Kalau demand bisa dihilangkan atau setidaknya dikurangi, perusahaan penyedia joki lama-lama akan kehilangan pasar. Saya bilang perusahaan karena mereka sudah ada yang sampai bikin PT. Nge-cancel di media sosial hanya solusi sementara, nanti kalau masyarakat sudah lupa ya mereka bisa berdiri lagi dengan nama yang berbeda. 

Terkahir, buat saya sendiri masa-masa tugas akhir adalah salah satu yang paling berkesan selama kuliah (selain masa TPB). Saya dan dua rekan lab punya jadwal rutin mingguan untuk konsul dengan dosen pembimbing, kalau nggak salah ingat hari rabu. Sebelum itu selalu badan nggak enak karena khawatir progres di minggu itu tidak sesuai dengan ekspektasi dosbing. Tapi ketika bimbingan selesai dan beliau cukup puas rasa leganya luar biasa, biasanya saya rayakan dengan makan apa yang pengen saat itu.

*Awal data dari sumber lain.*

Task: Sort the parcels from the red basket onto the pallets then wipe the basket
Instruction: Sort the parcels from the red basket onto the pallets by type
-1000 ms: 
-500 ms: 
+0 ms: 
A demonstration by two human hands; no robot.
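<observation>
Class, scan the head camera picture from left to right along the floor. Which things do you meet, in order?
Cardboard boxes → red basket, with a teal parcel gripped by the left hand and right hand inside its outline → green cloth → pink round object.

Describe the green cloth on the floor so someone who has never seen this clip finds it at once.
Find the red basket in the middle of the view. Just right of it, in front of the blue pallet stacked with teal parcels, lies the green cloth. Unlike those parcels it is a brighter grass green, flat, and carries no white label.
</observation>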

Menjelang sidang saya sempat sakit tapi ternyata itu karena tegang saja, selesai sidang langsung sembuh padahal nggak minum obat apa-apa. Rough, tapi memorable.

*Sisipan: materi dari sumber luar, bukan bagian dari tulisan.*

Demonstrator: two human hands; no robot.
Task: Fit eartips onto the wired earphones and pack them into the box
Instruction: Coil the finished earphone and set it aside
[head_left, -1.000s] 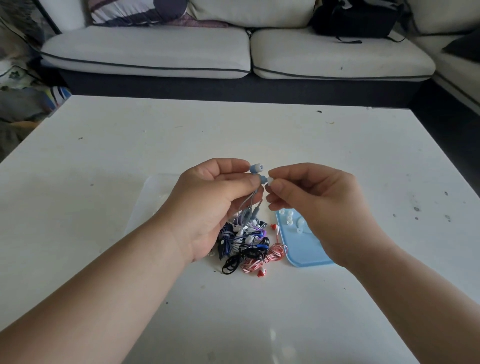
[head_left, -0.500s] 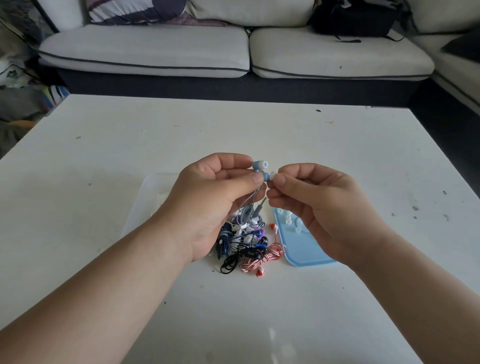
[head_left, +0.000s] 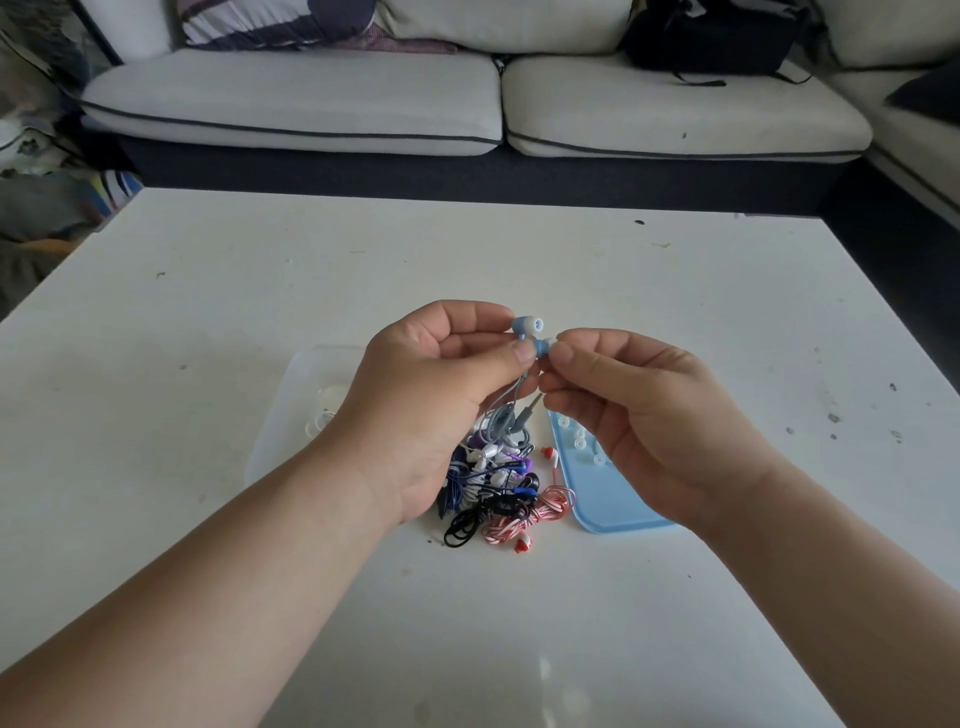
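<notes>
My left hand (head_left: 441, 395) grips a pair of light-blue wired earphones (head_left: 525, 326) above the table, their grey cable and plug hanging below the fingers. One earbud sticks up free with a white eartip on it. My right hand (head_left: 644, 415) pinches a small white eartip (head_left: 549, 344) against the second earbud. Under my hands lies a pile of tangled earphones (head_left: 498, 488) in black, blue, purple, white and red-striped colours. A blue tray (head_left: 608, 512) with several loose white eartips sits right of the pile. A clear plastic box (head_left: 291, 415) lies left of it, partly hidden by my left wrist.
The white table (head_left: 675, 291) carries small dark specks toward its right side. A grey sofa (head_left: 363, 104) with a black bag stands beyond the far edge. Cluttered fabric lies on the floor at the far left.
Both hands have risen slightly and drawn closer together. My right fingers have pushed the eartip further onto the second earbud.
</notes>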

Kami bertiga satu lab dan tahu apa yang dikerjakan masing-masing orang. Kami tahu pasti tidak ada yang pakai joki karena melihat progres masing-masing hampir setiap harinya. Itu natural saja terjadi, tidak ada aturan yang mengharuskan saling sharing dengan lab-mate agar akuntabilitas terjaga atau progres terverifikasi. Saya sempat dengar kabar burung bahwa di jurusan lain ada yang tidak bisa menjawab saat sidang karena diduga pakai joki, ybs kena hukuman berat. Kami biasa aja mendengar itu karena tidak pernah terpikir untuk pakai joki. 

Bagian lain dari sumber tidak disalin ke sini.